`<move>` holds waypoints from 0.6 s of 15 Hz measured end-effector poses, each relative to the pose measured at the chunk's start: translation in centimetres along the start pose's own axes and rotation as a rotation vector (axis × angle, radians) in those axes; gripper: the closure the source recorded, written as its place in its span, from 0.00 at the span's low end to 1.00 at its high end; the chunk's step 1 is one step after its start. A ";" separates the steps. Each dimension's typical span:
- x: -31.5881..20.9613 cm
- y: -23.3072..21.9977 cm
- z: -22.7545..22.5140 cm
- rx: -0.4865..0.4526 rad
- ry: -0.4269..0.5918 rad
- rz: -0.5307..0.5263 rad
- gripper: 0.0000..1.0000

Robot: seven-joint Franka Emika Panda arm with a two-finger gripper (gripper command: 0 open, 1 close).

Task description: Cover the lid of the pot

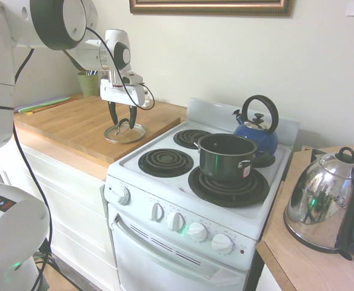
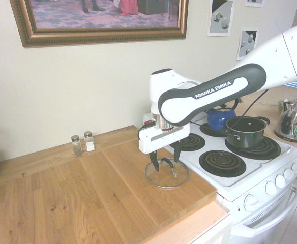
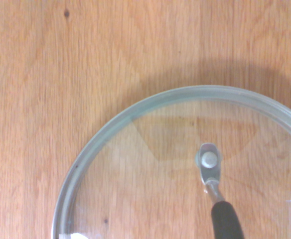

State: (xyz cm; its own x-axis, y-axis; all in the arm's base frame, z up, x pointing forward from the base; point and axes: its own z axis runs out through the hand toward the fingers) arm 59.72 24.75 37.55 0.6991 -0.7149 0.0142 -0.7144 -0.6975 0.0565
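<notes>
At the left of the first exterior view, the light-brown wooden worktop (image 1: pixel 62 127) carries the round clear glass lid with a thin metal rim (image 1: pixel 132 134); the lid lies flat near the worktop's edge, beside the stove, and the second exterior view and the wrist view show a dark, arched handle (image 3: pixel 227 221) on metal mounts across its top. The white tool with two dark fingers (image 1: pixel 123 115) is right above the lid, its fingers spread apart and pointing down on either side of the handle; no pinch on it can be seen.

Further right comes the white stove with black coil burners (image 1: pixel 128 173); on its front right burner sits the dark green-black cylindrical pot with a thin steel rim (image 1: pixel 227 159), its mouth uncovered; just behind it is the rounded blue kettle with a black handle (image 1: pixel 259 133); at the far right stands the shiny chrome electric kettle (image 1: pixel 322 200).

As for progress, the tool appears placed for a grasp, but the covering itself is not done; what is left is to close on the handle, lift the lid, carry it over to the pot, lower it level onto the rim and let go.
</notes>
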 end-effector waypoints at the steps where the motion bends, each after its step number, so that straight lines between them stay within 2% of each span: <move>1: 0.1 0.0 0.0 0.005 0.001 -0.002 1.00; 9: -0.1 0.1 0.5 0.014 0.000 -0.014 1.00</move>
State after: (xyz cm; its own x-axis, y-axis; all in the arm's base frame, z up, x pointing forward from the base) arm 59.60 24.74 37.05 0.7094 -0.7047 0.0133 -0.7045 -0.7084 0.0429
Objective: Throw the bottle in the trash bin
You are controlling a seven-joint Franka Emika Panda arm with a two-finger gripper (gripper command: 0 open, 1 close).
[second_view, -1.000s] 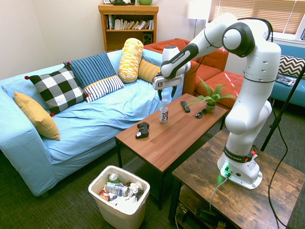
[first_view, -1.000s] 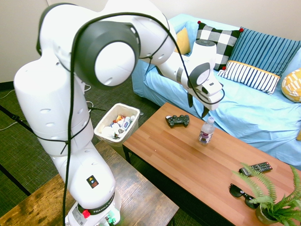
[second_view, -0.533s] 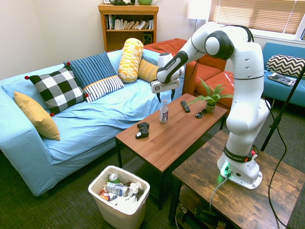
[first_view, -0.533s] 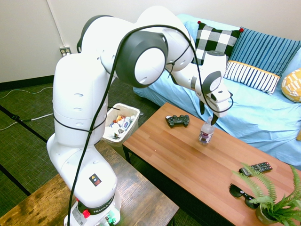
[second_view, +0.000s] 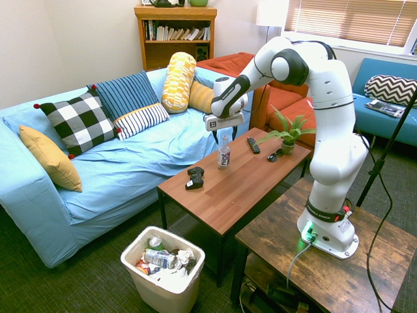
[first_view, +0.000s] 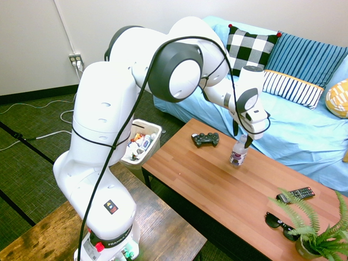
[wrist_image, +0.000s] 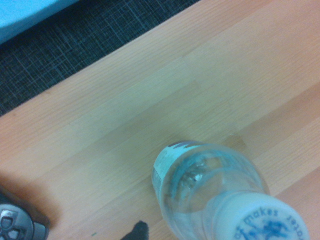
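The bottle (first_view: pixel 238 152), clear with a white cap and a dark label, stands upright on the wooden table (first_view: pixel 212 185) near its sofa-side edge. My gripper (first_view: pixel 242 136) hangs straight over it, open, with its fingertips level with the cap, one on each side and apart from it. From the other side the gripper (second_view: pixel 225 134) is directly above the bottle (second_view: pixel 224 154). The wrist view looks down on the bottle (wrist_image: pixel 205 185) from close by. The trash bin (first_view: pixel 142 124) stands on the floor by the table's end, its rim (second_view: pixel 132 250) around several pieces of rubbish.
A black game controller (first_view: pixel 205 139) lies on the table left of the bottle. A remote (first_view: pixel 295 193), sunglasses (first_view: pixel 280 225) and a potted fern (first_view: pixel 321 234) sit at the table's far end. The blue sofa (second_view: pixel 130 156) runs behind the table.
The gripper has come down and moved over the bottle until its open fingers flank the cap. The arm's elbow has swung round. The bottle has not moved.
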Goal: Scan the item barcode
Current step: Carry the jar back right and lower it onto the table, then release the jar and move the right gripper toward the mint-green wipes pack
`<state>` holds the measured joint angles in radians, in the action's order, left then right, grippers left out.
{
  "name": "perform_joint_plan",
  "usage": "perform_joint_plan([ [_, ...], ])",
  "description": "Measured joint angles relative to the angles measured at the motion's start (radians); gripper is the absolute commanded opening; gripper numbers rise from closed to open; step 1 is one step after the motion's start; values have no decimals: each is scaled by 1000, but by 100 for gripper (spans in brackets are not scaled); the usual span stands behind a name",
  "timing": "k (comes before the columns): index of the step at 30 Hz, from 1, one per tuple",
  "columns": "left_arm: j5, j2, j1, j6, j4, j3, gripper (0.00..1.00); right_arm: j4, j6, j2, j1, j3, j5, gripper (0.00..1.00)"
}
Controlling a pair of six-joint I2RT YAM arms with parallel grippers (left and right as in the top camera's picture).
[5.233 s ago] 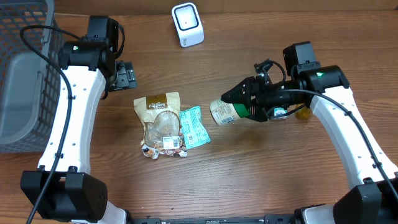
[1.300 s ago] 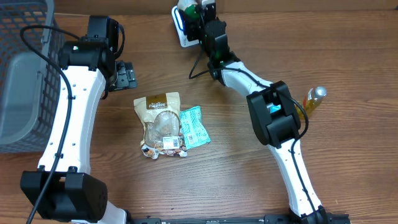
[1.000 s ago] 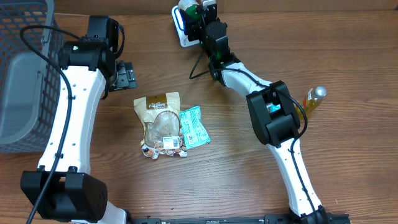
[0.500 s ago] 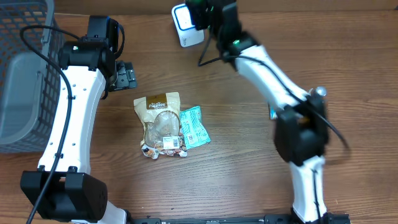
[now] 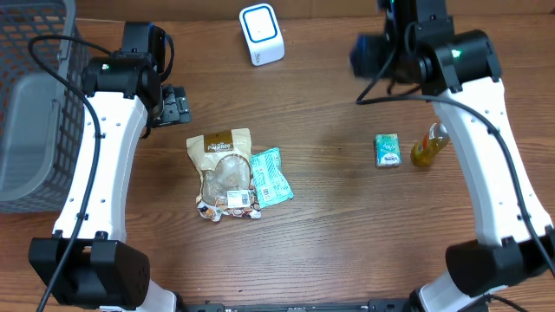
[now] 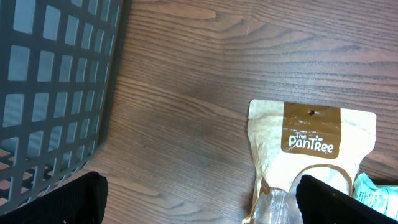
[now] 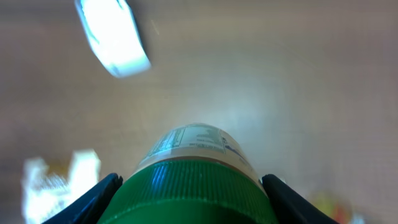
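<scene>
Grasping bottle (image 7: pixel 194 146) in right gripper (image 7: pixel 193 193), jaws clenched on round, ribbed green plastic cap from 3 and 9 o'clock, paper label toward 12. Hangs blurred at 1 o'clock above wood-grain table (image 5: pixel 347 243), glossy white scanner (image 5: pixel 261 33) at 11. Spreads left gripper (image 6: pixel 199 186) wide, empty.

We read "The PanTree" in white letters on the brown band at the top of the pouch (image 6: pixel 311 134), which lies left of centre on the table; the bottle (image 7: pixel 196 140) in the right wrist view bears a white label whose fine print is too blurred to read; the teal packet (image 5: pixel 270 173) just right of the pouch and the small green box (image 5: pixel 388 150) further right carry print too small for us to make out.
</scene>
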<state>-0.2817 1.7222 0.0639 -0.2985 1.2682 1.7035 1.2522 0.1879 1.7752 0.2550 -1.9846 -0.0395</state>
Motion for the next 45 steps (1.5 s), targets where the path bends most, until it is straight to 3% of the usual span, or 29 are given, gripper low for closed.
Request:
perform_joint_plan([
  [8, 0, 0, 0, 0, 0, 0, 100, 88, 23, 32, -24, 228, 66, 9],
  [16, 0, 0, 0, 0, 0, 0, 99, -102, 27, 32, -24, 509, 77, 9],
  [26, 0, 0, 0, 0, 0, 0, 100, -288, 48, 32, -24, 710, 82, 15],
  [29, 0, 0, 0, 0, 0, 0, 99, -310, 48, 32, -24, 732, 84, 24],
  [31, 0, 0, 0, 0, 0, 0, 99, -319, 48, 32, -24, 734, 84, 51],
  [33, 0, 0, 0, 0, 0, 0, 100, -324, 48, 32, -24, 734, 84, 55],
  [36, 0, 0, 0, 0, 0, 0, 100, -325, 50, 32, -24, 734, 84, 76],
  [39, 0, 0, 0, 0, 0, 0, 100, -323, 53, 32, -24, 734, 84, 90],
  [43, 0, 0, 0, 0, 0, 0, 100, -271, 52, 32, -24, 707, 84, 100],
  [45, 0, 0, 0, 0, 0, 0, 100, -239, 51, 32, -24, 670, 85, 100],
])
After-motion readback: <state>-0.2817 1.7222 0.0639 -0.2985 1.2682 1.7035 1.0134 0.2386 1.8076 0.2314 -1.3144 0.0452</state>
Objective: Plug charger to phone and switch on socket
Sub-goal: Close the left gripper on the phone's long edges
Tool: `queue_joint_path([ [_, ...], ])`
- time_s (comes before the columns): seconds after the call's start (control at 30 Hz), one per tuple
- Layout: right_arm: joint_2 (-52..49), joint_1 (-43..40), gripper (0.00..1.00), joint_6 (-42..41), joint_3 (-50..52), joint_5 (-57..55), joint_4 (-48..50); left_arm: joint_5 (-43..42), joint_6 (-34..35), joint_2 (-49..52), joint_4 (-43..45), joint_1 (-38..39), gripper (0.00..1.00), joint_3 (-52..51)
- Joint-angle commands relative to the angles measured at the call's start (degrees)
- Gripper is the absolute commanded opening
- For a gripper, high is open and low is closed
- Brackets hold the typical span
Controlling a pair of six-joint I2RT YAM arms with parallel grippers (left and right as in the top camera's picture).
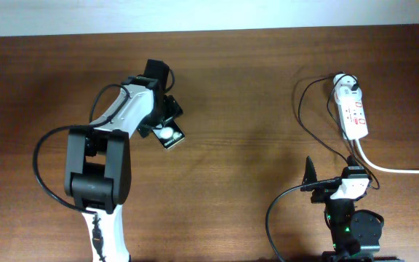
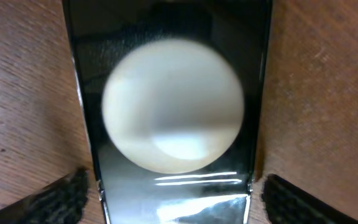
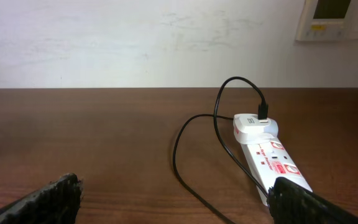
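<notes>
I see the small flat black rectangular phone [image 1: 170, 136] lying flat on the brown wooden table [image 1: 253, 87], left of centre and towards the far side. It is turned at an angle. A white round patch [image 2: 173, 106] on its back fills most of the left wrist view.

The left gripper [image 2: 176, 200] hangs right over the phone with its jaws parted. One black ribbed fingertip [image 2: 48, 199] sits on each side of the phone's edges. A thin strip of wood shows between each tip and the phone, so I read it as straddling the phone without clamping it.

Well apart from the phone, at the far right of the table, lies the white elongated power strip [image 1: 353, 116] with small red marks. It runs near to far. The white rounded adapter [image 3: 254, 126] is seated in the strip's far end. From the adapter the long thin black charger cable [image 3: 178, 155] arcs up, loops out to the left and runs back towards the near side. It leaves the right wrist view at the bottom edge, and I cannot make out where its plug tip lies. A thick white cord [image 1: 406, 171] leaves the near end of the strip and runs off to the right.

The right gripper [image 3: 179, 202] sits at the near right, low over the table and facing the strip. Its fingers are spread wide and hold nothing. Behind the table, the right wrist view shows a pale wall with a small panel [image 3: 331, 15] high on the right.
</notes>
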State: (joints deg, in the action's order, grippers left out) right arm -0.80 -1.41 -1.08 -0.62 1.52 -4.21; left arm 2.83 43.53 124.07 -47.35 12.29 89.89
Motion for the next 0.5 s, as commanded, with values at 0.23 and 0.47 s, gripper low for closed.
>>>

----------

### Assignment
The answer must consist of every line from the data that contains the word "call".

### Task output
- time_s (comes before the columns): seconds after the call's start (control at 30 Hz), one per tuple
- Joint-angle commands relative to the angles measured at the call's start (degrees)

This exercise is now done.